Read Also: 50 Passive Income Ideas in India
Mistakes to Avoid While Choosing Dividend-Paying Stocks
An investor must avoid making the following mistakes while choosing dividend-paying stocks:
- Looking for High Dividend Yield: One must not only look for high dividend yield stocks, as dividend yield is calculated based on the stock price. And if the stock price falls drastically, then the one-time dividend yield will be high.
- Fundamentals of the Company: It is required to check the fundamentals of the company. And should not invest in companies having poor fundamentals, such as high debt, decreasing revenue, and profits.
- Dividend Payout Ratio: One should not overlook the dividend payout ratio of the company. Which means how much percentage of a company’s profit is paid out as a dividend.
- Diversification: Generally, OMCs and PSUs declare higher dividends. However, it is not advisable to invest in only these sectors; one must diversify their holdings.
- Tax: Dividends are taxed as per the applicable income tax slab rate.
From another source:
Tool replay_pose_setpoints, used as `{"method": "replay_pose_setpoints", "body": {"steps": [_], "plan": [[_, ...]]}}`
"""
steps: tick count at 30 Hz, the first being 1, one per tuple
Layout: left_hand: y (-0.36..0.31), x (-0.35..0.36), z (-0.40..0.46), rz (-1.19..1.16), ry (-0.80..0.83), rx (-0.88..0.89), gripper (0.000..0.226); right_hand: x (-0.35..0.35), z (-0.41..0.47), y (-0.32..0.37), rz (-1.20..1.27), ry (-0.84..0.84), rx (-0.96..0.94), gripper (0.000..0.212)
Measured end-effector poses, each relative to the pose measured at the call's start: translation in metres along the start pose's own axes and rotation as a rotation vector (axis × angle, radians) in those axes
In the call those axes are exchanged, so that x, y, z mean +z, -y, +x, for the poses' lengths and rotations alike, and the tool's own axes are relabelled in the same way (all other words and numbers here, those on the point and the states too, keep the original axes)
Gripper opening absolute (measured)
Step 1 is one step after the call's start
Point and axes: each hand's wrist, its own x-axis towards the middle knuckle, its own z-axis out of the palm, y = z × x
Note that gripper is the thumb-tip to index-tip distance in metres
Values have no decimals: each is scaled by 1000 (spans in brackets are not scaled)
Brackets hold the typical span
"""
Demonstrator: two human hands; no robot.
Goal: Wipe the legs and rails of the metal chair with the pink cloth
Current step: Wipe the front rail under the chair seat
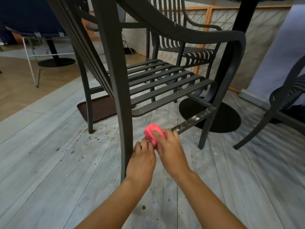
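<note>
A dark metal chair [165,83] with a slatted seat stands on the floor right in front of me. Its low side rail [194,119] is speckled with whitish dirt and runs from the near back leg [123,113] to the front leg [206,129]. A bunched pink cloth [151,131] sits at the near end of that rail. My right hand [168,146] grips the cloth from above. My left hand [143,156] pinches the cloth's lower edge with curled fingers, just right of the near leg.
A black round table base [227,119] lies behind the rail. A second slatted chair [189,52] stands beyond, and part of another [283,100] at right. A brown mat [99,108] lies under the chair. Dirt specks dot the grey plank floor [57,162].
</note>
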Motion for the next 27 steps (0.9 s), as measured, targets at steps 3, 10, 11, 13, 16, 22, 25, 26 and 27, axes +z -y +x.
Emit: {"method": "replay_pose_setpoints", "body": {"steps": [3, 10, 11, 13, 16, 22, 25, 26, 27], "plan": [[-2, 1, 2, 10, 10, -12, 64, 13, -5, -2, 26, -1, -68, 27], [-2, 2, 2, -74, 27, -50, 59, 29, -9, -16, 111, -11, -12, 51], [-2, 1, 1, -74, 26, -48, 59, 30, -9, -17, 105, -7, -16, 52], [-3, 2, 0, -72, 19, -49, 57, 31, -10, -21, 90, -3, -31, 52], [-2, 4, -1, -78, -8, -47, 53, 32, -9, -24, 73, -7, -40, 53], [-2, 12, -1, -68, -28, -36, 51, 36, -9, -30, 19, -14, -66, 55], [0, 17, 0, -78, -44, -50, 48, 36, -9, -33, 0, -25, -67, 55], [0, 19, 0, -80, -46, -52, 47, 36, -9, -35, -8, -29, -67, 56], [0, 20, 0, -82, -45, -50, 46, 35, -8, -37, -14, -34, -68, 56]]}}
Therefore, one must consider their tax liabilities before investing in dividend yield stocks.
Read Also: Best Dividend Tracker Apps in India
Conclusion
On a concluding note, having a passive income through dividends can be a fruitful decision for a conservative investor. One must invest in stocks with a better and consistent dividend-paying history, along with good fundamentals. You can reduce the risk in your dividend portfolio by spreading it across different industries. One should take this into account as a key factor before purchasing dividend stocks for passive income, though, as dividend incomes in India are taxed according to the applicable tax slab rates. Therefore, before making any investments in dividend-paying stocks for passive income, it is best to consult with your investment advisor.
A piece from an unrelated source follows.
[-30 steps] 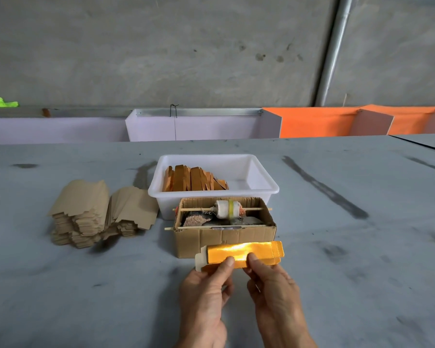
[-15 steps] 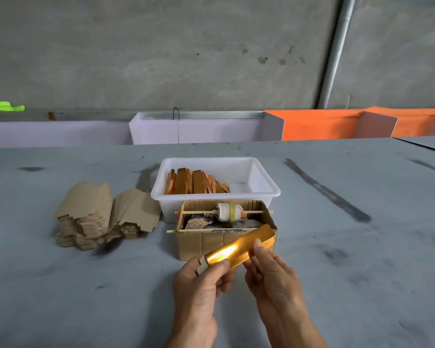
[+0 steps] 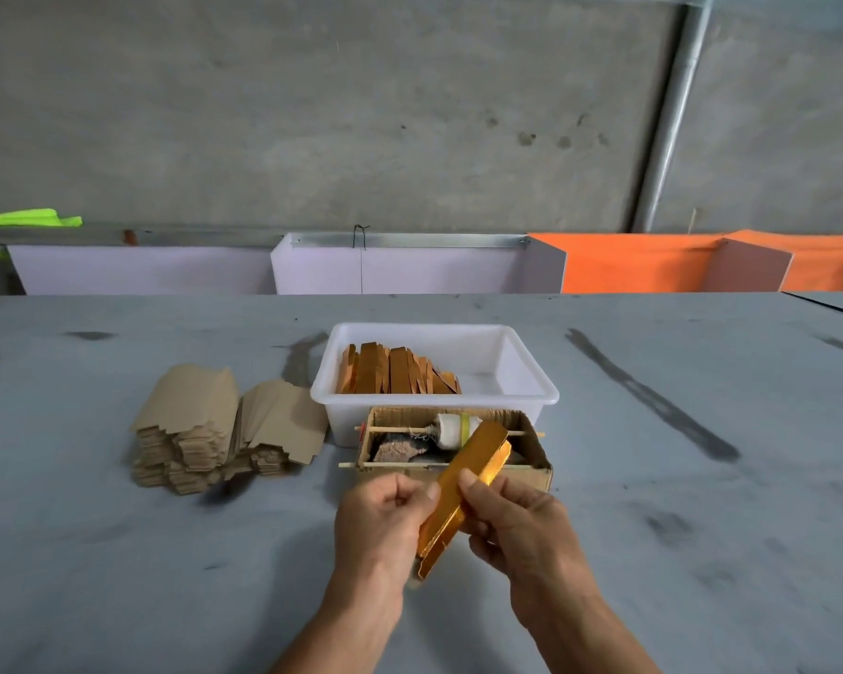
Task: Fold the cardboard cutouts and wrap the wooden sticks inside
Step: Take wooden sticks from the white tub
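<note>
A long gold folded cardboard cutout [image 3: 468,484] is tilted steeply, its far end up to the right and its near end low by my wrists. My left hand [image 3: 385,518] grips its left side with curled fingers. My right hand [image 3: 512,520] pinches it from the right, thumb on the gold face. Whether a wooden stick lies inside is hidden. A pile of flat brown cutouts [image 3: 215,425] lies at the left on the table.
A white plastic tub [image 3: 521,377] holds several gold wrapped pieces [image 3: 395,372]. In front of it stands a small cardboard box [image 3: 531,471] with a white roll on a skewer [image 3: 451,430]. Grey table [image 3: 118,576] spreads around; white and orange partitions line the far edge.
The gold cutout has turned from lying level in front of the box to a steep tilt, far end up right. Both hands kept hold and shifted along it.
</note>
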Tool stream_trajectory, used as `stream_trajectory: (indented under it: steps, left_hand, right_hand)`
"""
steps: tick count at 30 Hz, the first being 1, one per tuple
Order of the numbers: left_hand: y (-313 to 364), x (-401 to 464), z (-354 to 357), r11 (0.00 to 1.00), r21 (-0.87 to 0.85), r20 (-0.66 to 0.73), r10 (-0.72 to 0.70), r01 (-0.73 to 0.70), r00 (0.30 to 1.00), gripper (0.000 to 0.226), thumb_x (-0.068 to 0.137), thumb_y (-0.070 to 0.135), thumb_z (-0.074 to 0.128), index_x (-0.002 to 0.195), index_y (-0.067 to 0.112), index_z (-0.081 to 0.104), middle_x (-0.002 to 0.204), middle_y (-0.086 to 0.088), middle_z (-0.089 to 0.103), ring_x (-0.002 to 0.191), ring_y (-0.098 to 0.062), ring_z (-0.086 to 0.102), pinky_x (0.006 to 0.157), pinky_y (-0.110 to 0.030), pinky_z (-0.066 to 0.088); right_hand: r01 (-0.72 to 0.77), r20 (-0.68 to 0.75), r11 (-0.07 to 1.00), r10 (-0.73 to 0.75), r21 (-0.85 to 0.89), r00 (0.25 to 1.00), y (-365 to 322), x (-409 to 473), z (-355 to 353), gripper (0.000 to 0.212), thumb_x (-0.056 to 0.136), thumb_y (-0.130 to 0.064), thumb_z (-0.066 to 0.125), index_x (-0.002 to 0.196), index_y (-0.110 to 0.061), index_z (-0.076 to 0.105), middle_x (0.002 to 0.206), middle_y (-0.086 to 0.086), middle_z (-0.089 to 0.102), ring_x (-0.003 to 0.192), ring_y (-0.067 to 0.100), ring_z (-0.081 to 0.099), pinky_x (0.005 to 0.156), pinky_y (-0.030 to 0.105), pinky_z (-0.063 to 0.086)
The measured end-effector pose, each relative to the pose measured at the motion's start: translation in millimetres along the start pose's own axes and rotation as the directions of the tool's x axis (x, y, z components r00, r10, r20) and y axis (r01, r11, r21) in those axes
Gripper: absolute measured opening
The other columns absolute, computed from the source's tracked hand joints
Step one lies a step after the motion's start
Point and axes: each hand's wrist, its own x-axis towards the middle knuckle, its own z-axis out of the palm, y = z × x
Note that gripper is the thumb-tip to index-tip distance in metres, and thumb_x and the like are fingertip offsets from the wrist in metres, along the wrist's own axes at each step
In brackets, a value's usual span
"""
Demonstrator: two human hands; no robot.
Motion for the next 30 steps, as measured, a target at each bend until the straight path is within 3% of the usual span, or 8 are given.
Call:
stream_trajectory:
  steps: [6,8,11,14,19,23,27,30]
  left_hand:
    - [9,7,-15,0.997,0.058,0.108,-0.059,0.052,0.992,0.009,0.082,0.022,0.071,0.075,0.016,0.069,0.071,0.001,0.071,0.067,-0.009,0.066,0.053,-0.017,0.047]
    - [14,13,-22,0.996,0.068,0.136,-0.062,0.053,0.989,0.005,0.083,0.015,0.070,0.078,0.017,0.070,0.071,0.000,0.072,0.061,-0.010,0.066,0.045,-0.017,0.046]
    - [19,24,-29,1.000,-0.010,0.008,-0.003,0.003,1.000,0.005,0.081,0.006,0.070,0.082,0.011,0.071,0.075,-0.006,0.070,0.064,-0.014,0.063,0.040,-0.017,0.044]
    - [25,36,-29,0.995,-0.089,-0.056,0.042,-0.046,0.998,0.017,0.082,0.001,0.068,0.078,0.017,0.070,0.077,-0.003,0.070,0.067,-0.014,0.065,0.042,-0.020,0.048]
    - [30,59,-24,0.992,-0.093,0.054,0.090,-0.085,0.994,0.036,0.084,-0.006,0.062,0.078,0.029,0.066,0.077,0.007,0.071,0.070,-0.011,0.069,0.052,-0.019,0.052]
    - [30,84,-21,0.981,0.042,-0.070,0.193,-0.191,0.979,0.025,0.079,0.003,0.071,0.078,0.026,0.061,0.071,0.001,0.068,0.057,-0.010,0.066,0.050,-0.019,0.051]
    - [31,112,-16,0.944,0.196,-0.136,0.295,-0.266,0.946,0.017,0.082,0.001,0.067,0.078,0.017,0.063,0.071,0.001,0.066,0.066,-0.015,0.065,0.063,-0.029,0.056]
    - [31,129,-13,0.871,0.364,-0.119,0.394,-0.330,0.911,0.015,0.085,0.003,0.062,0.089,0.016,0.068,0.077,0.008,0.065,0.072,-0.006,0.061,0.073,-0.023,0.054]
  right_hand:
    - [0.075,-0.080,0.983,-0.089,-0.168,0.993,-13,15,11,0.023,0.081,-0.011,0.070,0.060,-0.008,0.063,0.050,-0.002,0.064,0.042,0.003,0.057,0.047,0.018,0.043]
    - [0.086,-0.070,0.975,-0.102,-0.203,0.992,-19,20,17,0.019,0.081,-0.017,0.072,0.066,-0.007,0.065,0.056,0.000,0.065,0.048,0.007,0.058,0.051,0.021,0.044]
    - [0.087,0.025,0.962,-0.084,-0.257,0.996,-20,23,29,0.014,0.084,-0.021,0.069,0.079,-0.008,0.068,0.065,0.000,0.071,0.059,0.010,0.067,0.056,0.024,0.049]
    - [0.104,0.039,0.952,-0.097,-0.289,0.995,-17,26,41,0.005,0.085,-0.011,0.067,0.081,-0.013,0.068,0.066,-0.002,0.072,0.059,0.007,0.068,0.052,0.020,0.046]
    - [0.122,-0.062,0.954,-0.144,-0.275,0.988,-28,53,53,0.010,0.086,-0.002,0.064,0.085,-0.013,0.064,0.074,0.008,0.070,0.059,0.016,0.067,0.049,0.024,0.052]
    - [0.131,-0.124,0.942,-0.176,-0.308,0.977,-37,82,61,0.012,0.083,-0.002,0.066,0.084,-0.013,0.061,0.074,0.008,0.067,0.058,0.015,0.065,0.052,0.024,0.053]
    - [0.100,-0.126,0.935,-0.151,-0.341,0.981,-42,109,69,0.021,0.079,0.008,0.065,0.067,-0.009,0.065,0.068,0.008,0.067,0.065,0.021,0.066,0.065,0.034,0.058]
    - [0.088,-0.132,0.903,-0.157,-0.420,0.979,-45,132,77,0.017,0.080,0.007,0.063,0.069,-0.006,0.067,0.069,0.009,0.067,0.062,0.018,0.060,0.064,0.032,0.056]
Frequently Asked Questions (FAQs)
What is a dividend?
Dividends are a part of a company’s profit, which is distributed to its shareholders in the form of a return for investing in the company’s shares.
When do companies pay dividends?
When companies make a profit, they typically pay out dividends. However, some businesses use their reserves and extra cash to pay dividends to shareholders. Dividend payments may be made on an interim basis, semi-annually, or annually.
How are dividends taxed in India?
In India, dividend income is added to the income of the shareholder and is taxed as per the applicable income tax slab rate to which the investor falls.
Do I need to hold stock for a long time to get a dividend?
No, you are not required to hold stock for a long time to get the dividend; you are required to own the stock on the record date of the dividend.
Do all companies pay dividends?
Not every company pays dividends. The company’s board of directors has the authority to decide whether to distribute the company’s profit in the form of a dividend or use it for further expansion or growth purposes.
Disclaimer
The securities, funds, and strategies discussed in this blog are provided for informational purposes only. They do not represent endorsements or recommendations. Investors should conduct their own research and seek professional advice before making any investment decisions.